Wednesday, September 6, 2017

Like Father, Like Son...In The Civil War

The Civil War tore many families apart, pitting brother against brother or father against son, as each rallied to the flag of the cause that captured his heart. My family certainly fits into that category. Perhaps you read the recent story I wrote about the four Speck brothers who fought for the Confederacy. One of them was my 3rd great grandfather. This story is about his wife's uncle and three son's, who fought for the Union.
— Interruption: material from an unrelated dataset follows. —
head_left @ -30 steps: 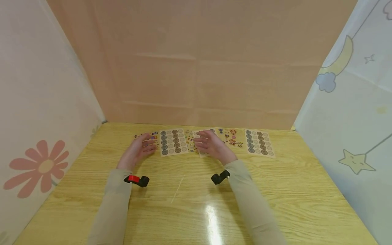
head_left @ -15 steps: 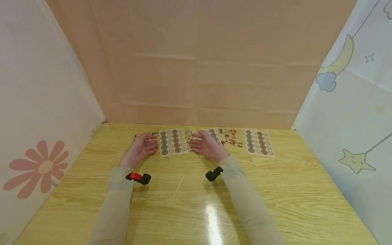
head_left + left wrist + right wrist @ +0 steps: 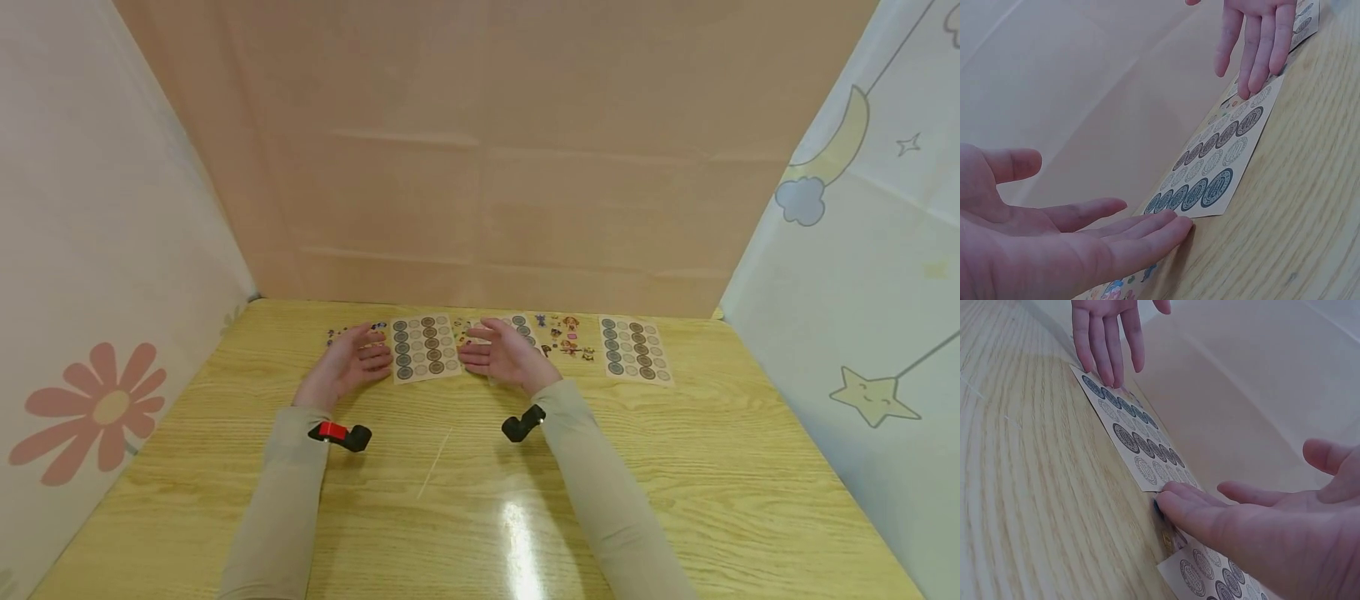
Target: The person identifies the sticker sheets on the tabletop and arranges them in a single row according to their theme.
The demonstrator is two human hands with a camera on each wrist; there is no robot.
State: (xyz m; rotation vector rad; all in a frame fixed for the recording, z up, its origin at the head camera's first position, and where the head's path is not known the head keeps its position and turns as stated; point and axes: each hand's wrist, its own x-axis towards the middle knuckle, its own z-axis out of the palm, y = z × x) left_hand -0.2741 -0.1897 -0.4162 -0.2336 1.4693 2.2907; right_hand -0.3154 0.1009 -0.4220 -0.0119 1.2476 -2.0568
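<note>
Our right hand (image 3: 507, 354) has slid left since the earlier frame and our left hand (image 3: 345, 362) has edged right; the sheet of circles (image 3: 424, 348) between them lies near the back of the table (image 3: 420, 542). As we judge it, the sheets already form a row, though their front edges remain slightly uneven. Ours is pale and flat, with columns of dark, faint and brown circles. Both hands have extended fingers and hold nothing; whether the fingertips touch paper, we cannot tell. Farther right sit a cartoon sheet (image 3: 567, 337) and another circle sheet (image 3: 636, 350).
</note>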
When the Civil War came to Tennessee, David Hill Walker and three of his sons, Stephen, John and George, decided to join the Union Army, enlisting in the same 2nd Tennessee Mounted Cavalry on June 19, 1862 at Cumberland Gap. They were mustered in for a three year enlistment under the command of Colonel Daniel M. Ray. The unit was composed primarily of Southern loyalists from the East Tennessee counties. The Walkers lived in Campbell County. Before that, the family lived in Washington County, Virginia. David rose to the rank of Sergeant in Company D, while his son's remained privates throughout their term of service.

The 2nd Tennessee Mounted Cavalry particpated in the Battle of Stones River at Murfreesboro, which was fought from December 31, 1862 to January 2, 1863, the Tullahoma (or Middle Tennessee) Campaign from June 24 to July 3, 1863 and the Battle of Chickamauga, from September 18–20, 1863.

Following the Battle of Chickamauga, some 1,500 Union troops from the 3rd Brigade, 4th Cavalry Division and the 2nd Tennessee Mounted Infantry moved in and occupied Rogersville, Tennessee, the second-oldest town in Tennessee, and the surrounding area, and began filling warehouses full of winter provisions, attempting to establish a Federal foothold in East Tennessee for future operations. About twice that number of Confederates, made up of Jones' Brigade, 2nd Cavalry Brigade and the 8th Virginia Cavalry, surprised the federal forces on the morning of November 6, 1863 and recaptured the town, along with all of the supplies in the warehouses. The Confederates held the town for the remainder of the war.

Out of 893 soldiers from the 2nd Tennessee who participated in the battle, only five were killed, but 608, including David Walker and all three of his sons, were captured. While the commisoned officers were housed at Libby Prison at Richmond, Virginia, the enlisted men were incarcerated at nearby Belle Island Prison. Those who survived Belle Island were transferred to Andersonville Prison in Macon County, Georgia, when it opened in February of 1864. David Hill Walker and his sons were either paroled or exchanged as the war came to an end.

David and his son, George, are both buried in Pikeville, Tennessee. George died in 1889 and David Hill died in 1892. Stephen died in 1913 and is buried at nearby Crossville. John died in 1910 and is buried at Vera Cruz, Missouri.